**Work to complete:** A verbatim copy of the listing is the expected output.

**Given data:**

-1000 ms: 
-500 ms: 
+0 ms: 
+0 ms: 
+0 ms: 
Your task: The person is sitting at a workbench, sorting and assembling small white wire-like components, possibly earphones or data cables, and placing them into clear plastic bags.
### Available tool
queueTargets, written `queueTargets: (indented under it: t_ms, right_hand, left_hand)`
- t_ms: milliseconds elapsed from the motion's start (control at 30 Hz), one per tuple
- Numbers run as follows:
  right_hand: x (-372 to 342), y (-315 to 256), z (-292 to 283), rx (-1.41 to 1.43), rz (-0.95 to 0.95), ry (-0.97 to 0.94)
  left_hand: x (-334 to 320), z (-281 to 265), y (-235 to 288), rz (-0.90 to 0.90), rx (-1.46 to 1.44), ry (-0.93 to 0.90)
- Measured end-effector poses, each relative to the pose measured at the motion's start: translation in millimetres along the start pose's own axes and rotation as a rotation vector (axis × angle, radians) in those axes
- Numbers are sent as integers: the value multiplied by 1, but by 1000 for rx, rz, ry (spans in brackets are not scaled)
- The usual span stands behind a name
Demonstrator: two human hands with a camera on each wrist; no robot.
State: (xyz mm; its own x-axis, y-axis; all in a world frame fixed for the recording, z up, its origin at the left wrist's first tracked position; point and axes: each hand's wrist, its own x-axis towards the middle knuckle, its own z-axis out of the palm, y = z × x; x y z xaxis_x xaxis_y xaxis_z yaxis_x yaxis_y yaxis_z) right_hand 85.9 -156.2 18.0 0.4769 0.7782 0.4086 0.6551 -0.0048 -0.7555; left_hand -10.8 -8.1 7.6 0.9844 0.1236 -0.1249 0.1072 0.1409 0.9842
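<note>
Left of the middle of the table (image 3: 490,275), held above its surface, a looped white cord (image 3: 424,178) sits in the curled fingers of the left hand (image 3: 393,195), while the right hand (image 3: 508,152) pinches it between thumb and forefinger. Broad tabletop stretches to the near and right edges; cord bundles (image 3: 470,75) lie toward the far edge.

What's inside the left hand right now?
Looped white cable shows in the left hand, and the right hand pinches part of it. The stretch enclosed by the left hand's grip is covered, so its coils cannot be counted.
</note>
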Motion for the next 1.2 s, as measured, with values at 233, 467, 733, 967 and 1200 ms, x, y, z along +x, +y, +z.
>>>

**Response:**
-1000 ms: 
-500 ms: 
+0 ms: 
+0 ms: 
+0 ms: 
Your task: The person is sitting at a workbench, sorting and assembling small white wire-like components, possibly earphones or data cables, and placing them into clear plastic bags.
### Available tool
queueTargets, written `queueTargets: (indented under it: t_ms, right_hand, left_hand)`
- t_ms: milliseconds elapsed from the motion's start (control at 30 Hz), one per tuple
- Numbers run as follows:
  right_hand: x (-372 to 342), y (-315 to 256), z (-292 to 283), rx (-1.41 to 1.43), rz (-0.95 to 0.95), ry (-0.97 to 0.94)
  left_hand: x (-334 to 320), z (-281 to 265), y (-235 to 288), rz (-0.90 to 0.90), rx (-1.46 to 1.44), ry (-0.93 to 0.90)
- Measured end-effector poses, each relative to the pose measured at the motion's start: translation in millimetres along the start pose's own axes and rotation as a rotation vector (axis × angle, radians) in those axes
- Numbers are sent as integers: the value multiplied by 1, but by 1000 for rx, rz, ry (spans in brackets are not scaled)
- The usual span stands behind a name
Demonstrator: two human hands with a camera on each wrist; no robot.
State: (xyz mm; its own x-axis, y-axis; all in a world frame fixed for the recording, z up, its origin at the left wrist's first tracked position; point and axes: each hand's wrist, its own x-axis towards the middle knuckle, its own z-axis out of the palm, y = z × x; x y z xaxis_x xaxis_y xaxis_z yaxis_x yaxis_y yaxis_z) right_hand 85.9 -156.2 18.0 0.4769 0.7782 0.4086 0.6551 -0.0048 -0.7555; left_hand -10.8 -8.1 7.6 0.9844 0.1236 -0.1249 0.1072 0.1409 0.9842
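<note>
Left of the middle of the table (image 3: 490,275), held above its surface, a looped white cord (image 3: 424,178) sits in the curled fingers of the left hand (image 3: 393,195), while the right hand (image 3: 508,152) pinches it between thumb and forefinger. Broad tabletop stretches to the near and right edges; cord bundles (image 3: 470,75) lie toward the far edge.

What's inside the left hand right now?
Looped white cable shows in the left hand, and the right hand pinches part of it. The stretch enclosed by the left hand's grip is covered, so its coils cannot be counted.
</note>
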Motion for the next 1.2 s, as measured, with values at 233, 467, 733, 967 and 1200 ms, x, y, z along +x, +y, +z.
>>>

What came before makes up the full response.